I just made some improvements for the Hough transform line detector within the framework, which will help with this, but you will need to do additional preprocessing of your image to select this blue frame.
Let me explain how this operation works. Firstly, it detects the edges of the image. For each pixel defined as an edge (right now, I'm using a Canny edge detector for this), the coordinate of that pixel is extracted. Then, each of these coordinates is used to draw a pair of lines in a parallel coordinate space (based on the process described in "Real-time detection of lines using parallel coordinates and OpenGL" from Dubská et al.).
Pixels in a parallel coordinate space where straight lines intersect will increase in intensity. The points of greatest intensity in the parallel coordinate space indicate the presence of a line in the real scene.
However, only pixels that are local maxima for intensity indicate real lines. The task is to determine local maxima for suppressing noise from busy scenes. This is something that I have not completely decided in this operation. In your image above, a huge number of lines are associated with a mess of points located above the detection threshold in a parallel coordinate space, but not deleted properly so as not to be local maxima.
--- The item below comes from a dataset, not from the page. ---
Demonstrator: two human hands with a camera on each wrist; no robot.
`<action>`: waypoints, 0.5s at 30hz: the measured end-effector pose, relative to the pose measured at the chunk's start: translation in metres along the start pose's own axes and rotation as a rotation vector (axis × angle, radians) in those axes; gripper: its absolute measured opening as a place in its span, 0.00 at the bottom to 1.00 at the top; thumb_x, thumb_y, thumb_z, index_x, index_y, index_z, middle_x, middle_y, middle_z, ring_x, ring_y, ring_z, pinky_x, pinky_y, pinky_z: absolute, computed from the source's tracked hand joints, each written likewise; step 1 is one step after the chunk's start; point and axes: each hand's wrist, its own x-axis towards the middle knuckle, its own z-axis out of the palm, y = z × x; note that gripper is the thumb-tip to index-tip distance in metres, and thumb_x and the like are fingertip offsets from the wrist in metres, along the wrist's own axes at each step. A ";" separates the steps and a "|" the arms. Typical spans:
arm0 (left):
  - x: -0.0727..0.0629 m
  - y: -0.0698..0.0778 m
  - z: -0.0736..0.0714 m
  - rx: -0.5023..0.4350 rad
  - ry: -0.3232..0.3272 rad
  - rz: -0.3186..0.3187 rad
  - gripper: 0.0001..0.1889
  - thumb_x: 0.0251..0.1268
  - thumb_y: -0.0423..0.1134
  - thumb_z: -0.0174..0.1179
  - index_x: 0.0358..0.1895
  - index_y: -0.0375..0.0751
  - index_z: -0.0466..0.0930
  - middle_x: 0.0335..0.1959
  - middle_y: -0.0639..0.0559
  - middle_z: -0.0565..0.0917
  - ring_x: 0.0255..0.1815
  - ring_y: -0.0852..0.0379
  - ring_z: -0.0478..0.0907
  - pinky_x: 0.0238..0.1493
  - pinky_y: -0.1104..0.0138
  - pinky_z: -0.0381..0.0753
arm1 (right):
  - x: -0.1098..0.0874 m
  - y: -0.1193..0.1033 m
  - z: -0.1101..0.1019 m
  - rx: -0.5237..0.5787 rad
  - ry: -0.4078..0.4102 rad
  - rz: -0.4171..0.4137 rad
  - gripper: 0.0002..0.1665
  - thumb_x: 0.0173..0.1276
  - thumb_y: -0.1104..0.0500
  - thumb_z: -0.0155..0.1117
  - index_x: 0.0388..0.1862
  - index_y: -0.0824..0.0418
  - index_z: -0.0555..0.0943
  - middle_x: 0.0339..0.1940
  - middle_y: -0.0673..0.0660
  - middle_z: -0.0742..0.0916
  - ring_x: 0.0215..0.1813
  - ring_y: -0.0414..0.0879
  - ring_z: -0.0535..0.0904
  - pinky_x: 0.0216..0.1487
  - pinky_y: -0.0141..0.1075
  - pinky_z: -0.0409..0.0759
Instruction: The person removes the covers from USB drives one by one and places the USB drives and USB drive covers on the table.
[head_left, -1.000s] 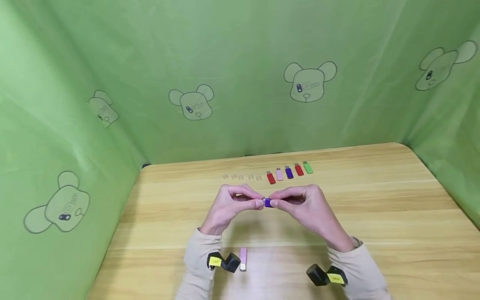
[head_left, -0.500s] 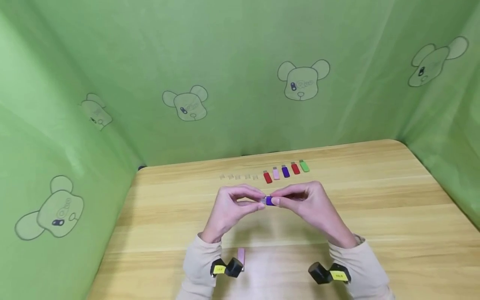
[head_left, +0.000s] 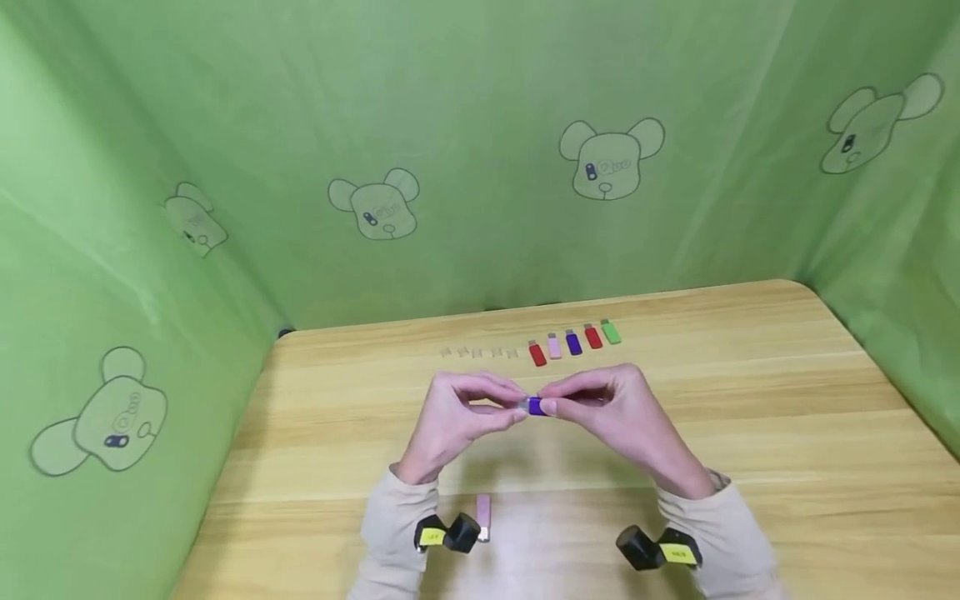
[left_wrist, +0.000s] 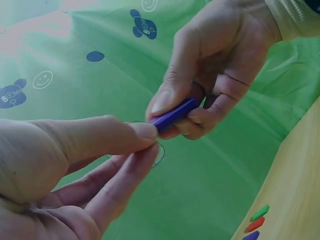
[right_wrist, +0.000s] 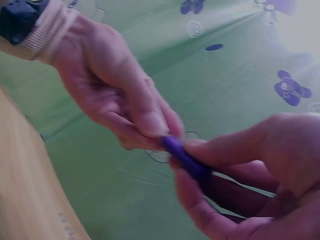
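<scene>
Both hands meet above the middle of the table over a purple-blue USB flash drive (head_left: 535,406). My right hand (head_left: 611,408) pinches its coloured body between thumb and fingers. At the plug end, my left hand (head_left: 465,417) pinches with thumb and fingertips, where a small pale piece shows. The left wrist view shows the drive's body (left_wrist: 172,116) sticking out past the right thumb. From the right wrist, the drive (right_wrist: 186,159) lies slanted between the two hands, its plug end covered by the left fingertips.
Beyond the hands, a row of USB drives lies on the wooden table (head_left: 750,400): a red one (head_left: 537,353), a pink one (head_left: 554,346), a blue one (head_left: 573,342) and others. Left of them lie several small clear pieces (head_left: 477,353). A pink drive (head_left: 483,512) lies near the left wrist.
The left fingertips have eased slightly off the blue body, and more of the pale piece at the plug end shows between the hands. The view has shifted a little.
</scene>
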 end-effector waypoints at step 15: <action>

However, I made some improvements, so now I get a cleaner result from the operation (I just quickly did it with a live video of my screen):
I fixed the error in the local non-simulation suppression filter and expanded the area in which it works from 3x3 to 5x5. It still leaves a bunch of not maximum points that contribute to noise, but it is much better.
You will notice that this is still not quite what you want. It collects lines in text, but not in your inbox. This is because the black text on a white background creates very strong, very sharp edges at the edge detection stage, but the light blue selection box on a white background requires an extremely low threshold to even be raised in any edge detection process.
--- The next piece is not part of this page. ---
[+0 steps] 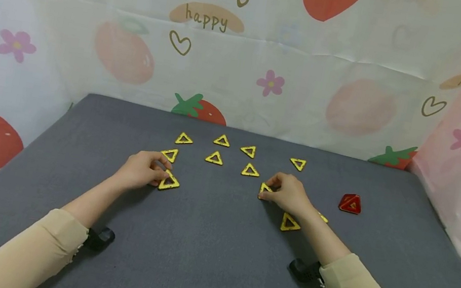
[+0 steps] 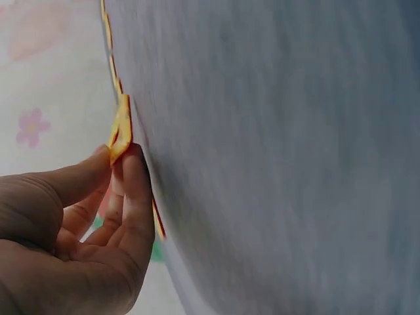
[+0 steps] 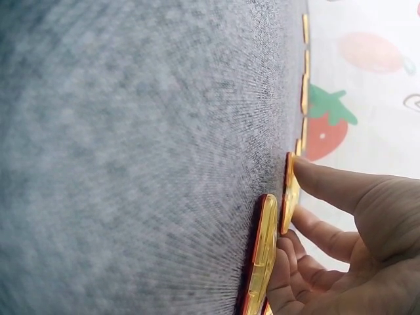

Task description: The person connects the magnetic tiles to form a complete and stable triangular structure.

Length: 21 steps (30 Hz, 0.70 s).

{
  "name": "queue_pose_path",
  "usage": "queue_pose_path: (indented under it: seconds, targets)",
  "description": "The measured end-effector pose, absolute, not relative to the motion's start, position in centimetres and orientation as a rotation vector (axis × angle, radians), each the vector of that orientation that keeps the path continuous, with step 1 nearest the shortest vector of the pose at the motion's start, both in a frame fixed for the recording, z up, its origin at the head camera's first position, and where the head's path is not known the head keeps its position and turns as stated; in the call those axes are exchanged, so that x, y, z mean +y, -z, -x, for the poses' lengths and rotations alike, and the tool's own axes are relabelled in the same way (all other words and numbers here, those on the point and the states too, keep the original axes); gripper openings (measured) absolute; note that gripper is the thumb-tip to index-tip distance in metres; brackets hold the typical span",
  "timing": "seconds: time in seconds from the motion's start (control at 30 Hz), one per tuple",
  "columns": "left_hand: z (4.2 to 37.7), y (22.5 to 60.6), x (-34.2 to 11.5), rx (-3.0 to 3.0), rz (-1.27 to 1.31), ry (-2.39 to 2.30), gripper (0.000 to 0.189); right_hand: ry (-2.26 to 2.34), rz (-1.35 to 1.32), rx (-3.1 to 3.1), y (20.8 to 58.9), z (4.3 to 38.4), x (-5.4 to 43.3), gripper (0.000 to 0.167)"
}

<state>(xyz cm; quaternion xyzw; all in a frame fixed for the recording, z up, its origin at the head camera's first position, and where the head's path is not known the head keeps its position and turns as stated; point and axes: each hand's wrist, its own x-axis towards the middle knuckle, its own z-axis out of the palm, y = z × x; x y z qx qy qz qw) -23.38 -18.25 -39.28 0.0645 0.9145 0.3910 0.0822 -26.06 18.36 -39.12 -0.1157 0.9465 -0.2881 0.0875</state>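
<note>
Pinched between the thumb and fingers of my left hand [image 1: 144, 168] is a flat yellow triangle frame [image 1: 169, 187], tilted up in the left wrist view, where its yellow face [image 2: 125, 128] shows a red edge. My right hand [image 1: 288, 194] pinches another yellow triangle frame [image 1: 261, 188] by its edges; in the right wrist view that triangle [image 3: 289, 197] appears at or just above the table. A third triangle [image 1: 285, 223] lies beside the right wrist. One more triangle [image 1: 323, 217] is partly hidden by the right forearm. Just behind the left fingers lies a triangle [image 1: 175, 156].
Several yellow triangles, among them one triangle [image 1: 213, 161] in the middle and one triangle [image 1: 298, 160] at the back right, lie spread over the grey table [image 1: 193, 250]. A red triangular piece [image 1: 345, 206] lies at the right. A printed curtain [image 1: 234, 72] hangs behind.
</note>
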Motion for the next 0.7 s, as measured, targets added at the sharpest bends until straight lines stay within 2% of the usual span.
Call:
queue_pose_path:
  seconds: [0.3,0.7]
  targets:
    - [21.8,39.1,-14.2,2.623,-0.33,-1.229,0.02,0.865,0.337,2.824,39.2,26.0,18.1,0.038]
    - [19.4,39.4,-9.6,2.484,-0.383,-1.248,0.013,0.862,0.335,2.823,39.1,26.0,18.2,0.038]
If you always collect a blue square, then I would recommend that you perform a preprocessing operation to uniquely identify the blue objects in the scene. An easy way to do this is to define a custom filter that subtracts the red component from blue for each pixel, negative flooring values and accepts the result of this calculation as an output for red, green, and blue channels. You might even want to multiply the result by 2.0-3.0 to amplify this difference.
The result should be an image in which the blue areas in your image show both white and everywhere, like black. This will greatly improve the contrast around your selection box and make text selection easier. You will need to experiment with the correct parameters to make it as reliable as in your case.